Data:
● ● ●
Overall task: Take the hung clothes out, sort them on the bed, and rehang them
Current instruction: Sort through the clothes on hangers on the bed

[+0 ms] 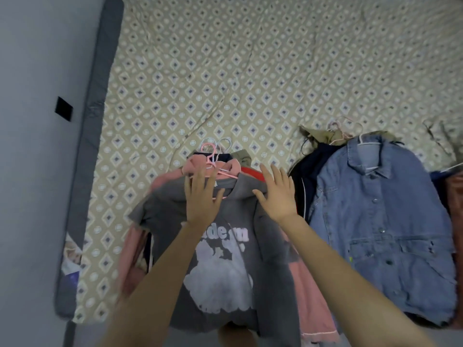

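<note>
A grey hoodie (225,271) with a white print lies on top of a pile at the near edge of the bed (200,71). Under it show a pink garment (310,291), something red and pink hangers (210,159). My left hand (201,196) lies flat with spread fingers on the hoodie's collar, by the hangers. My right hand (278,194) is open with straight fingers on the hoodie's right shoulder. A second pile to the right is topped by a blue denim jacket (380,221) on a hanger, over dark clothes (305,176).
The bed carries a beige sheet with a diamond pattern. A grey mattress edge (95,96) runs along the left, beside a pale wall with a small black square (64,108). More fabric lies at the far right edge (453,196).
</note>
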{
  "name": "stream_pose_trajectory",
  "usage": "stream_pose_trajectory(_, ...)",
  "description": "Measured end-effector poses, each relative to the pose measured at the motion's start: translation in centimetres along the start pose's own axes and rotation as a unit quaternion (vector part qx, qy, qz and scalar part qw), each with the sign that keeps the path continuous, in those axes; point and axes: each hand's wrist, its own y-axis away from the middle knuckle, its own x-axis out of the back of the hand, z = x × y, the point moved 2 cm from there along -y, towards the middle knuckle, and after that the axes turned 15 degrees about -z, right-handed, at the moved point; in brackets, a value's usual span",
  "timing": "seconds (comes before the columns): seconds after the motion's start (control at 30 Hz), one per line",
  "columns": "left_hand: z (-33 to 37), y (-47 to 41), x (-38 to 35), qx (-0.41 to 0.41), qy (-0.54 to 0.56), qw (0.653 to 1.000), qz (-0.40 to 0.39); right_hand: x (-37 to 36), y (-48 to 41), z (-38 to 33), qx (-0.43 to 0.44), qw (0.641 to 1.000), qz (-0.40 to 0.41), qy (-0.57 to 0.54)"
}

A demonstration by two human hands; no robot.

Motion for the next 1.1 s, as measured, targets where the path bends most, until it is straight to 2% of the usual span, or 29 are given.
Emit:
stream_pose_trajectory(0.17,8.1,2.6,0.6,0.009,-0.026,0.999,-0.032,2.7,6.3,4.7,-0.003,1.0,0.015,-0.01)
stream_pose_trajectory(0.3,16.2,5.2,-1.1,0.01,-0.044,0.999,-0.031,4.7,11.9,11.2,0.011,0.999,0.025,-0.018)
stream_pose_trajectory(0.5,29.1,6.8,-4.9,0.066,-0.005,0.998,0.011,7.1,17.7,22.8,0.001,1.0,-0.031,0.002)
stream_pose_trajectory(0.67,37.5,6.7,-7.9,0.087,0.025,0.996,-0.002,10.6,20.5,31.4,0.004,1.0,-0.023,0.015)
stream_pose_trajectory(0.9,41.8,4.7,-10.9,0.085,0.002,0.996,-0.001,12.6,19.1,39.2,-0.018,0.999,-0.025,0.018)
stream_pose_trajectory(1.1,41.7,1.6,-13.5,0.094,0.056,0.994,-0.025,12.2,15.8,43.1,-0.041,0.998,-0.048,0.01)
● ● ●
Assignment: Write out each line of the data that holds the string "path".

Answer section:
  "description": "Measured end-effector poses, each relative to the pose measured at the motion's start: translation in centimetres along the start pose's own axes and rotation as a unit quaternion (vector part qx, qy, qz and scalar part qw), each with the sign that keeps the path continuous, in those axes; point and axes: each hand's wrist, its own y-axis away from the middle knuckle, its own x-axis out of the back of the hand, z = x × y, the point moved 2 cm from there along -y, towards the middle knuckle, and after that the axes turned 15 degrees about -z, right-handed, at the moved point; in brackets, a value's usual span",
Motion for the next 1.1 s, as measured, targets where the path bends most, until it is straight to 2% of the usual span, or 29 are given.

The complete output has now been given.